Laut SRF-Bundeshausredaktor Erwin Schmid hat die CVP drei Gründe, die Wiederholung der Abstimmung zu verlangen:

  • Es sei klar, dass das Volk unter der Annahme falscher Tatsachen entschieden habe.
  • Der Bundesrat hat eben erst eine neue Vorlage ins Parlament geschickt, die die Heiratsstrafe abschaffen will. Diese ist aber umstritten. Und so hofft die CVP nun, mit einer Wiederbelebung der Initiative könne sie im Parlament für eine Initiative Druck machen.
  • Und schliesslich käme es der CVP im kommenden Wahljahr nicht ungelegen, wenn sie mit dieser Initiative erneut ihr Kernthema bewirtschaften könnte.

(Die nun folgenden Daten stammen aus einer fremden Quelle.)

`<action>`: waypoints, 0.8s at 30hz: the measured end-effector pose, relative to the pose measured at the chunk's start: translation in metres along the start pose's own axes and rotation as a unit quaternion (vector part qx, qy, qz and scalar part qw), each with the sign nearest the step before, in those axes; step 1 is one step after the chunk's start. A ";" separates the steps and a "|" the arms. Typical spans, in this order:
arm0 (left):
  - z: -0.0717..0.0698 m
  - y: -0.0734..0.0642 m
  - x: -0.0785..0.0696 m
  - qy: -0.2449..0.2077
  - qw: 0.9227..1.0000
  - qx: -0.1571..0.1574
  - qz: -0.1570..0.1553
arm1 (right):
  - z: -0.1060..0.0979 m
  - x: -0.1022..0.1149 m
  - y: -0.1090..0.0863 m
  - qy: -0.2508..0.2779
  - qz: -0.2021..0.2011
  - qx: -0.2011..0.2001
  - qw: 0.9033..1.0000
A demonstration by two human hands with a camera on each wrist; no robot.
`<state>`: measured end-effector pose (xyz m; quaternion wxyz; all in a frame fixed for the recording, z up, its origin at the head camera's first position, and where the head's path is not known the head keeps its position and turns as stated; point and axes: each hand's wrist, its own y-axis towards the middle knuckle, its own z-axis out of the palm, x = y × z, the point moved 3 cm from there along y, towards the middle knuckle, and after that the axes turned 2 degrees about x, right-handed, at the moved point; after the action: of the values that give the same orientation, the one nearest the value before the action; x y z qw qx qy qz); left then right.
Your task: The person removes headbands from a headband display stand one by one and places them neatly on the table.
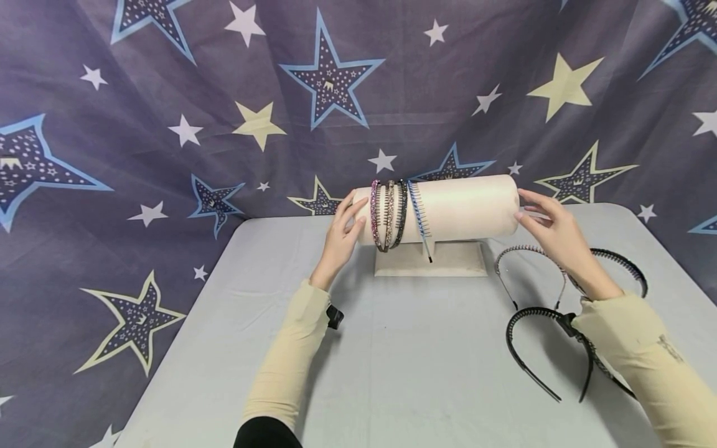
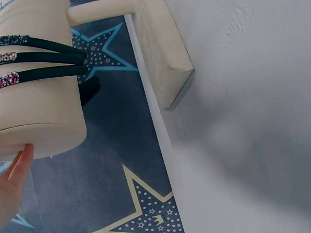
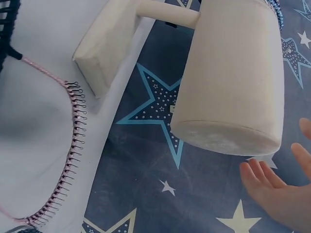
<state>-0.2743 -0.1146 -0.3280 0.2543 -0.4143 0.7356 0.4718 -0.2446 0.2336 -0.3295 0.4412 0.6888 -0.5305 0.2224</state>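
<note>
A cream padded display roll [image 1: 470,205] lies level on a short post above its flat base [image 1: 431,264]. Toward its left end sit headbands: a pink beaded headband [image 1: 376,214], a gold one [image 1: 389,214] and a black one [image 1: 401,214]. To their right, a blue toothed headband [image 1: 419,214] hangs at a slant. My left hand [image 1: 340,233] touches the roll's left end with extended fingers, at its round face in the left wrist view. At the other end is my right hand [image 1: 551,227], fingers spread; a small gap separates them from the face [image 3: 228,138] in the right wrist view.
On the grey table [image 1: 426,373], at right below my right forearm, lie a pink toothed headband [image 1: 529,249], a black headband with a bow [image 1: 521,317] and another black headband [image 1: 630,267]. A star-patterned cloth [image 1: 218,93] hangs behind the table.
</note>
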 end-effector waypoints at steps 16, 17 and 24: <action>-0.002 -0.001 0.001 -0.003 1.000 -0.003 -0.008 | 0.012 0.003 0.023 0.001 0.009 0.008 1.000; -0.001 0.000 0.005 -0.006 1.000 -0.003 -0.007 | 0.013 0.002 0.024 0.001 0.007 0.005 1.000; 0.002 0.007 0.027 0.032 0.999 -0.013 -0.022 | 0.018 -0.006 0.024 0.020 -0.005 -0.023 1.000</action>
<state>-0.2945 -0.1210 -0.3463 0.2354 -0.4485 0.7280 0.4621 -0.2723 0.2209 -0.3344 0.4683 0.6769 -0.5229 0.2215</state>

Was die Chancen der Beschwerde vor Bundesgericht betreffen, so gehen die Meinungen laut dem SRF-Bundeshausredaktor auch unter spezialisierten Juristen stark auseinander.

Einfluss auf Abstimmungsresultat?

Die entscheidende Frage dürfte wohl diese sein: War es für das Abstimmungsresultat entscheidend, dass man davon ausging, dass nur sehr wenige Familien davon betroffen sind? Oder gab es andere Gründe, die ausschlaggebend waren? So sprächen Analysen zum Beispiel davon, dass die konservative Ehedefinition in der Initiative der CVP der ausschlaggebende Grund für das Nein gewesen sei.

Darum gäbe es namhafte Juristen, die glauben, dass die Beschwerde der CVP vor Bundesgericht einen schweren Stand haben könnte.